# Walmart Sales Forecasting Project:<br />Baseline Model Guideline
This is a simple guideline to help you build your machine learning project on Azure ML studio. Through the practice, you will:
1. understand how to build a machine learning pipeline
2. understand how to preprocess your data
3. understand how to evaluate the performance
4. be proud of yourself :smile:
We also prepare some reference links for you to learn more ML concepts :notebook:
## Step1. Data Preparation
- [ ] Download the data from Kaggle Walmart competition:
https://www.kaggle.com/c/walmart-recruiting-store-sales-forecasting/data
:::info
You'll need to register a Kaggle account.
Welcome to join the biggest data scientist community!!:heart:
:::
- [ ] Upload **features.csv**, **stores.csv** and **train.csv** from local to Azure ML Studio
## Step2. Data Preprocessing
- [ ] Click the menu item [Experiments] and new a blank experiment.

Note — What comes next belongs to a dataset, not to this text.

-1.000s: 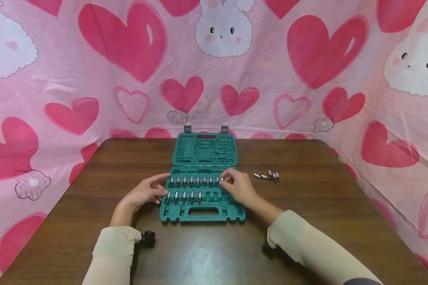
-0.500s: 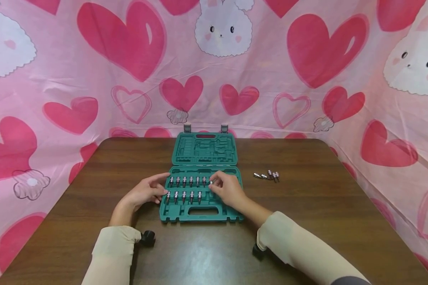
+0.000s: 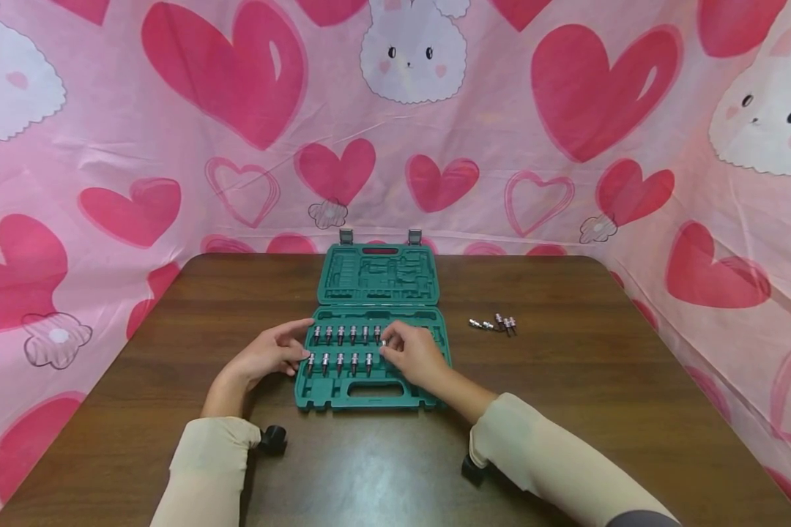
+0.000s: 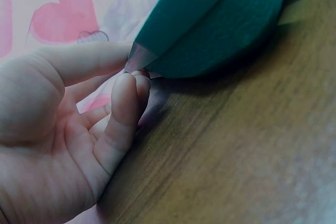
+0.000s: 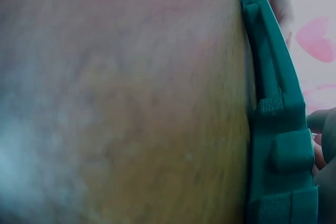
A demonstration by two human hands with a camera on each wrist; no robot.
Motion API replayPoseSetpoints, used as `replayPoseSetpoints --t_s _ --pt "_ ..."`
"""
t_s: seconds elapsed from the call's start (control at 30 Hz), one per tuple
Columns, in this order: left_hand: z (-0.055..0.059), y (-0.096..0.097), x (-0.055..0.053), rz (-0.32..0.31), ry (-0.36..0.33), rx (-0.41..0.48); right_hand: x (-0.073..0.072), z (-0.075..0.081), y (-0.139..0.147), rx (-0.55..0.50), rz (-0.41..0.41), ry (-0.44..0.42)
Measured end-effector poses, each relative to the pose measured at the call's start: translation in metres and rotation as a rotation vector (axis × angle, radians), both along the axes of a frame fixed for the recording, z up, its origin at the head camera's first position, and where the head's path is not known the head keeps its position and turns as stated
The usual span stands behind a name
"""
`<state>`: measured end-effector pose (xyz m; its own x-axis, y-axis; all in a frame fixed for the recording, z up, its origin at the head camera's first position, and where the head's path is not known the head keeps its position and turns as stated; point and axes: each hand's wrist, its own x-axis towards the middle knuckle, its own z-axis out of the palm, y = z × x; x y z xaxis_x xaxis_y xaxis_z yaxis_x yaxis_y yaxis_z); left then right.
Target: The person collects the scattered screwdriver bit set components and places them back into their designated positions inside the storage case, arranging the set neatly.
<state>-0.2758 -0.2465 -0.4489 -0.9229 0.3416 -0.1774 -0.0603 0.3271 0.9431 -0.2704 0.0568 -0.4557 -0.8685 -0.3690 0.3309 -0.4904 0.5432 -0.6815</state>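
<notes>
An open green plastic socket case (image 3: 377, 402) lies on the table, with two rows of bit sockets (image 3: 340, 335) seated in its tray. My left hand (image 3: 270, 355) holds the case's left edge, thumb at the side and index finger stretched to the upper corner. In the left wrist view, that hand's fingertips meet a corner of the case (image 4: 194, 30). Over the right part of the tray, my right hand (image 3: 415, 355) pinches a small shiny bit socket (image 3: 384, 342) between thumb and index finger, beside the upper row. Part of the tray is hidden beneath this hand.
Several loose bit sockets (image 3: 499, 320) lie on the wooden table (image 3: 567, 380) right of the case. The case's lid (image 3: 378, 274) stands open at the back, toward the pink heart-patterned cloth (image 3: 442, 183).
My right hand has moved left along the upper row, then slightly further left and nearer to me, with a bit socket at its fingertips. The left hand has stayed in place.
</notes>
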Motion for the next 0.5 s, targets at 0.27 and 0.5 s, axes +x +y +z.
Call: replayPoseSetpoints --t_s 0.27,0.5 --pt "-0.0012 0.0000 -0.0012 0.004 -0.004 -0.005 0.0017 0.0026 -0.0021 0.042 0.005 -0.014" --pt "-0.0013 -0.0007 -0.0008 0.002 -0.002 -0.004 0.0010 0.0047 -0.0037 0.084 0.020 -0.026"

- [ ] Import and join the tables we just uploaded, **features.csv*, train.csv* and *stores.csv*, into a wide table with **sample size = 421,570**.
:::info
Try to use [store] and/or [date] columns as keys to join the tables :mega:
:::
- [ ] In addition to Weekly_Sales(target variable), select useful features to predict the weekly sales.
:::info
Before modeling, your table is necessary to include features and target variable. :mega:
:::
- [ ] If your features are categories. Remember to use [Edit Metadata] to make them categorical.
## Step3. Model Building
The following image is the model pipeline you'll build. You'll learnin how to:
1. split the data into train, validation and test data[1].
* Train data: the model learn from train data.

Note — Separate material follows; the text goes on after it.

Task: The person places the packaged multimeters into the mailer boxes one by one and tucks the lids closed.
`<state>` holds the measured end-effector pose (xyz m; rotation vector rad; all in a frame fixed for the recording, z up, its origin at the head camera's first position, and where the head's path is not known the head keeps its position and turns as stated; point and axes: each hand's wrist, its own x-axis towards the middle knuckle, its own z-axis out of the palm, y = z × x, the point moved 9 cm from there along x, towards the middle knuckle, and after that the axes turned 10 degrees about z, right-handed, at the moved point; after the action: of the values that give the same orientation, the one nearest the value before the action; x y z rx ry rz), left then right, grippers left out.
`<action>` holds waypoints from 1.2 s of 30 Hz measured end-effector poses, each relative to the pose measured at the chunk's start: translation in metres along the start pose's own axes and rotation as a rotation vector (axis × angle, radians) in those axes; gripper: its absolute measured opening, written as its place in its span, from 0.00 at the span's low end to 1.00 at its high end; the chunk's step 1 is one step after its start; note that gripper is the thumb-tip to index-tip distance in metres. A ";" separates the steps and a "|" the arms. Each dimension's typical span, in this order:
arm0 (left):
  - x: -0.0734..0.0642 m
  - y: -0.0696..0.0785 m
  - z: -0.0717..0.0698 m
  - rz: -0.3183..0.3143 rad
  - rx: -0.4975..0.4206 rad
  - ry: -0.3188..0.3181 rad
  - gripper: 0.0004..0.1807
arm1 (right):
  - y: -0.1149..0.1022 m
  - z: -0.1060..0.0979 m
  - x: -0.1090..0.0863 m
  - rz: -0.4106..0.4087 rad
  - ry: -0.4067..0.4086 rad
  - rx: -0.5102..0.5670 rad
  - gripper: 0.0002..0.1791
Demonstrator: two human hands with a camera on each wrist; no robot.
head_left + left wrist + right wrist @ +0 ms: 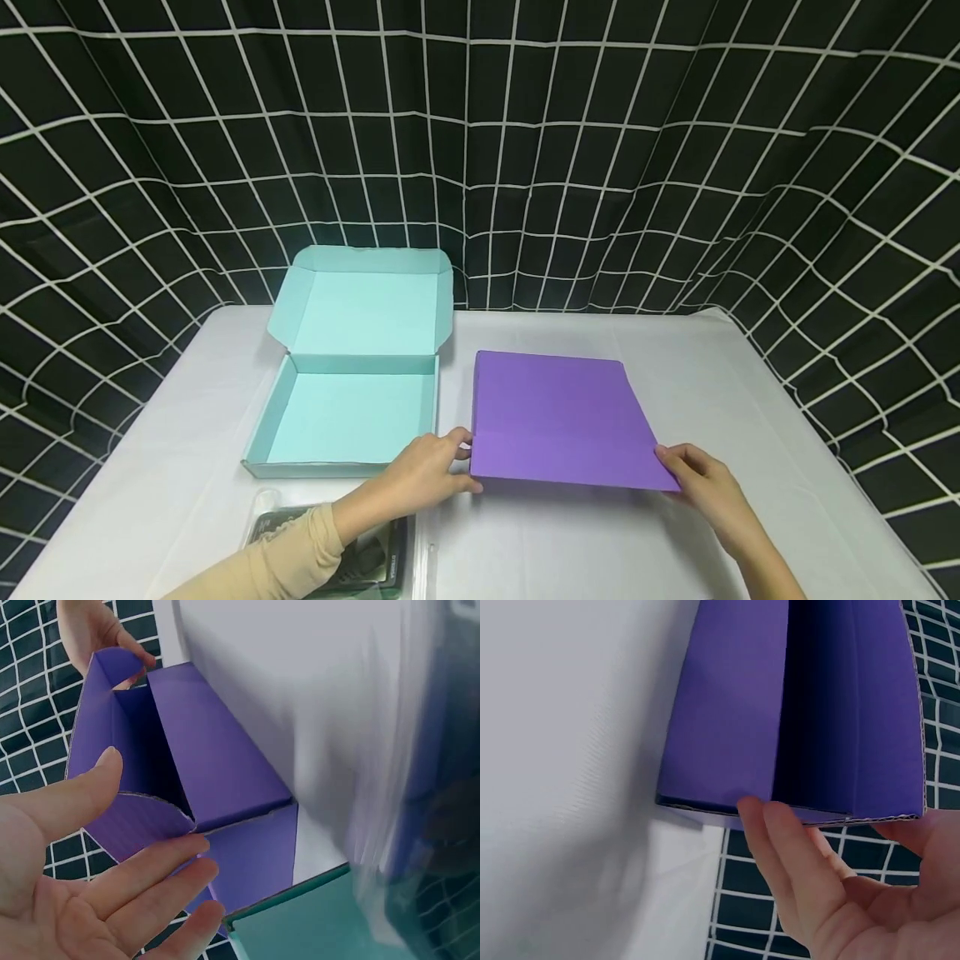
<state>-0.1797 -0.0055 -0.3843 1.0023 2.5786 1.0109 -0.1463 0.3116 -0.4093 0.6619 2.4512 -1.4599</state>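
A purple cardboard box stands on the table with its lid partly raised along the near side. A dark gap shows between the lid and the front wall in the left wrist view. At the lid's near right corner my right hand pinches the edge, thumb on top and fingers below. My left hand is at the left side, its fingers extended beside a curved side flap and its thumb over that flap. The box's contents are hidden.
Left of the purple box, a teal cardboard box has its lid swung back. A clear plastic package with a dark insert lies near the front, partly under my left sleeve. Black grid-patterned cloth surrounds the white table.
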 end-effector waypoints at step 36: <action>0.000 -0.004 0.013 -0.051 0.009 0.010 0.26 | 0.016 0.006 0.001 0.077 -0.005 0.050 0.26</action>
<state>-0.1760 -0.0008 -0.3965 0.9305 2.6048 0.9954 -0.1402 0.3131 -0.4249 0.7529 2.3645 -1.4964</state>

* Validation data: use evaluation result on validation data to fine-tune your model.
* Test data: we treat test data as previously unseen data to test your model performance.
2. choose your regression model
:::warning
Regression mode is used to predict numeric target value e.g. age, sales amount, salary, etc. :bulb:
:::
3. diagnose your model performance
* understand evaluation metric: Mean Square Error
* recognize overfitting and underfitting problem
:::warning
Please see the reference links and you'll learn it deeply in the Udemy course:bulb:
:::

- [ ] Split the table into three parts, train, validation and test data.<br />The details are as belows:
1. Divide the table into train and test datsets.
Please set [fraction of rows in the first ouptut dataset] to 0.8 and [random seed] to 5566

:::danger
the fraction ratio and random seed here can't be changed:mega:
:::
2. Further, split the train data into train and validation data.
Please set [fraction of rows in the first ouptut dataset] to 0.8 at first and feel free to adjust it later.
- [ ] Use train data to build the regression model. You can use any regression model you prefer.
- [ ] Use the model which has already learned from train data to make prediction on validation data, then evaluate and find tune your model based on the performance on validation data.
:::info
We treat Mean Absolute Error(MAE) metric as our indicator[2], which is the smaller the better. :mega:
:::
- [ ] Use the trained model to make prediction on test data and see the final evaluation result.
:::info
We care more about MAE score on test data because we treat test data as previously unseen data to simulate the performance on production.:mega:
- [ ] Compare the **MAE** results between validation and test data.
If there is big gap between MAE values on validation and test data, you get **overfitting[3]** problem.
If both MAE values are quite large, you get **underfitting[4]** problem.
You could do the following steps to improve your results:
1. Create or add more features to make model learn well.
2. Set different fraction ratio in train / valid split node.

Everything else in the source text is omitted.